◆ EXERCISE REQUIREMENTS ◆
Reproduce every line of the material, exactly as given.

*-*-*

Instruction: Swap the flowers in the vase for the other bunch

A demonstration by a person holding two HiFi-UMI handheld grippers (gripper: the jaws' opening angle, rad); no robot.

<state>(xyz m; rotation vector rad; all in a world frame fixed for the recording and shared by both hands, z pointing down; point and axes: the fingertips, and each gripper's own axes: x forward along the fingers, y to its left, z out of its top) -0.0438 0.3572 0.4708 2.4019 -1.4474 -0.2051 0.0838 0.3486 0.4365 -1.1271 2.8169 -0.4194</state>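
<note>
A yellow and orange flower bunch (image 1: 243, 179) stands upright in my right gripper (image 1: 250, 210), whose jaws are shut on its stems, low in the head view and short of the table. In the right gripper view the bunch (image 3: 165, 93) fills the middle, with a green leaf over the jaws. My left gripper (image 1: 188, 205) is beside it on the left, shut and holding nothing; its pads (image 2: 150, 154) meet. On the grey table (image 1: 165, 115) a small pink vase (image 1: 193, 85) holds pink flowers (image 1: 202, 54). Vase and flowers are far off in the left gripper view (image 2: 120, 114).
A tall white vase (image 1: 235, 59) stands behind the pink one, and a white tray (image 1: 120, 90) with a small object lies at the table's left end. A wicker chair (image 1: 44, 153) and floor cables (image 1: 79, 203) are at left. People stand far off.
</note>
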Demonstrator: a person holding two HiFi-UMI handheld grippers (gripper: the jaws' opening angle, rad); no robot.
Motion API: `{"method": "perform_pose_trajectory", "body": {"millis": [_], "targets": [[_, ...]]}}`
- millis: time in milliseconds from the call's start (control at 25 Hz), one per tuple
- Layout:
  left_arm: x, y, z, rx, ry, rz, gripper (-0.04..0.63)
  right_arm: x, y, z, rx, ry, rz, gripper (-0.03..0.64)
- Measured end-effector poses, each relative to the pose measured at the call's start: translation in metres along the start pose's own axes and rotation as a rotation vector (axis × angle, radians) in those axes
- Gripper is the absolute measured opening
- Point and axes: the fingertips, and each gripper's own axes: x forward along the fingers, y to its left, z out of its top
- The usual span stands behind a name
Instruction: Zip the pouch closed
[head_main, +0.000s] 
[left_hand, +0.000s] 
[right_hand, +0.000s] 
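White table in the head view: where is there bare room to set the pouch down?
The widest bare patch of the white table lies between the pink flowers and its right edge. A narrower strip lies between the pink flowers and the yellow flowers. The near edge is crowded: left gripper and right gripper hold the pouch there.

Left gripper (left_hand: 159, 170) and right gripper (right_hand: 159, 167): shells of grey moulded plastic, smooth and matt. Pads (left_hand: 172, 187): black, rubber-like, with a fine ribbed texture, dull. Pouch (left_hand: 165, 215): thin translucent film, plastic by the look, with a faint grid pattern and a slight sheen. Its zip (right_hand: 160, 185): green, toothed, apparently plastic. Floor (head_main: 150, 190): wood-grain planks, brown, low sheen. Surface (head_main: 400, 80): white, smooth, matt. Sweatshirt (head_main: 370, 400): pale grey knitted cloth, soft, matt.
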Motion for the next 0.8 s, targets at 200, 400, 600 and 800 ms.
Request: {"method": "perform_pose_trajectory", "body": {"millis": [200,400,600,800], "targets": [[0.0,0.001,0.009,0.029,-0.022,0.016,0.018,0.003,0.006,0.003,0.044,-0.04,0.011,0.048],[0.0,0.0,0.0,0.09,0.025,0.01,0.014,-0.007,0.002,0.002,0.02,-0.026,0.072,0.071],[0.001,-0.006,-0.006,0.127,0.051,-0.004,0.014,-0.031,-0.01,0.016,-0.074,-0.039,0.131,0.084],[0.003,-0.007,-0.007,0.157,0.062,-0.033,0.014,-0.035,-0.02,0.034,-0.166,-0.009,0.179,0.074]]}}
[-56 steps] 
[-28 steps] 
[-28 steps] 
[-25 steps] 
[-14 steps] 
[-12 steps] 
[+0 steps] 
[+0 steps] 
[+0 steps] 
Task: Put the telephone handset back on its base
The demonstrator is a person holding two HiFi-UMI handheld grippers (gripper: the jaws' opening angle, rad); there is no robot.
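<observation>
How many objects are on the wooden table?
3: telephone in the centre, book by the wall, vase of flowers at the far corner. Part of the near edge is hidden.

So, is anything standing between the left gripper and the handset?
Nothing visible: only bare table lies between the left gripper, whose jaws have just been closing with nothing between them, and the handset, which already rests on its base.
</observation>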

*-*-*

◆ TASK RESULT ◆
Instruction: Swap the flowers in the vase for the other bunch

A demonstration by a person holding two HiFi-UMI handheld grippers (gripper: the jaws' opening angle, rad); no robot.

<state>(xyz m; rotation vector rad; all in a world frame fixed for the recording and shared by both hands, z pointing down; point and axes: the fingertips, and each gripper's own axes: x forward along the fingers, y to its left, z out of its top) -0.0438 0.3572 0.4708 2.4019 -1.4474 -0.2051 0.0838 0.3486 0.4365 -1.1271 2.8169 -0.4194</state>
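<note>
A yellow and orange flower bunch (image 1: 243, 179) stands upright in my right gripper (image 1: 250, 210), whose jaws are shut on its stems, low in the head view and short of the table. In the right gripper view the bunch (image 3: 165, 93) fills the middle, with a green leaf over the jaws. My left gripper (image 1: 188, 205) is beside it on the left, shut and holding nothing; its pads (image 2: 150, 154) meet. On the grey table (image 1: 165, 115) a small pink vase (image 1: 193, 85) holds pink flowers (image 1: 202, 54). Vase and flowers are far off in the left gripper view (image 2: 120, 114).
A tall white vase (image 1: 235, 59) stands behind the pink one, and a white tray (image 1: 120, 90) with a small object lies at the table's left end. A wicker chair (image 1: 44, 153) and floor cables (image 1: 79, 203) are at left. People stand far off.
</note>
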Demonstrator: a person holding two HiFi-UMI handheld grippers (gripper: the jaws' opening angle, rad); no robot.
Motion API: `{"method": "perform_pose_trajectory", "body": {"millis": [_], "targets": [[_, ...]]}}`
- millis: time in milliseconds from the call's start (control at 25 Hz), one per tuple
- Layout:
  left_arm: x, y, z, rx, ry, rz, gripper (-0.04..0.63)
  right_arm: x, y, z, rx, ry, rz, gripper (-0.03..0.64)
- Measured end-effector poses, each relative to the pose measured at the call's start: translation in metres along the start pose's own axes and rotation as a rotation vector (axis × angle, radians) in those axes
- Gripper is the absolute measured opening
- Point and axes: the fingertips, and each gripper's own axes: x forward along the fingers, y to its left, z out of its top
- The usual span stands behind a name
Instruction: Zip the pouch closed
[head_main, +0.000s] 
[left_hand, +0.000s] 
[right_hand, +0.000s] 
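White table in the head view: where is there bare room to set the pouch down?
The widest bare patch of the white table lies between the pink flowers and its right edge. A narrower strip lies between the pink flowers and the yellow flowers. The near edge is crowded: left gripper and right gripper hold the pouch there.

Left gripper (left_hand: 159, 170) and right gripper (right_hand: 159, 167): shells of grey moulded plastic, smooth and matt. Pads (left_hand: 172, 187): black, rubber-like, with a fine ribbed texture, dull. Pouch (left_hand: 165, 215): thin translucent film, plastic by the look, with a faint grid pattern and a slight sheen. Its zip (right_hand: 160, 185): green, toothed, apparently plastic. Floor (head_main: 150, 190): wood-grain planks, brown, low sheen. Surface (head_main: 400, 80): white, smooth, matt. Sweatshirt (head_main: 370, 400): pale grey knitted cloth, soft, matt.
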Motion for the next 0.8 s, targets at 200, 400, 600 and 800 ms.
Request: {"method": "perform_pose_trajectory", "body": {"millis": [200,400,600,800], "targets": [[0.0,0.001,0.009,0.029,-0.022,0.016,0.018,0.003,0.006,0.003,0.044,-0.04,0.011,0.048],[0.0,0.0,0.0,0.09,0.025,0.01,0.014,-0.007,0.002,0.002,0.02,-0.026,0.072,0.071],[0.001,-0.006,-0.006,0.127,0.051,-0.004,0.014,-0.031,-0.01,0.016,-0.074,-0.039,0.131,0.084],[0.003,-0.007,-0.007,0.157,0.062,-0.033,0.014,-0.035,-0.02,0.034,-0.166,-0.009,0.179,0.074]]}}
[-56 steps] 
[-28 steps] 
[-28 steps] 
[-25 steps] 
[-14 steps] 
[-12 steps] 
[+0 steps] 
[+0 steps] 
[+0 steps] 
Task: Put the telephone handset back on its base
The demonstrator is a person holding two HiFi-UMI handheld grippers (gripper: the jaws' opening angle, rad); there is no robot.
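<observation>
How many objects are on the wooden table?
3: telephone in the centre, book by the wall, vase of flowers at the far corner. Part of the near edge is hidden.

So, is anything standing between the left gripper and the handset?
Nothing visible: only bare table lies between the left gripper, whose jaws have just been closing with nothing between them, and the handset, which already rests on its base.
</observation>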

Fully answered, the exercise is complete.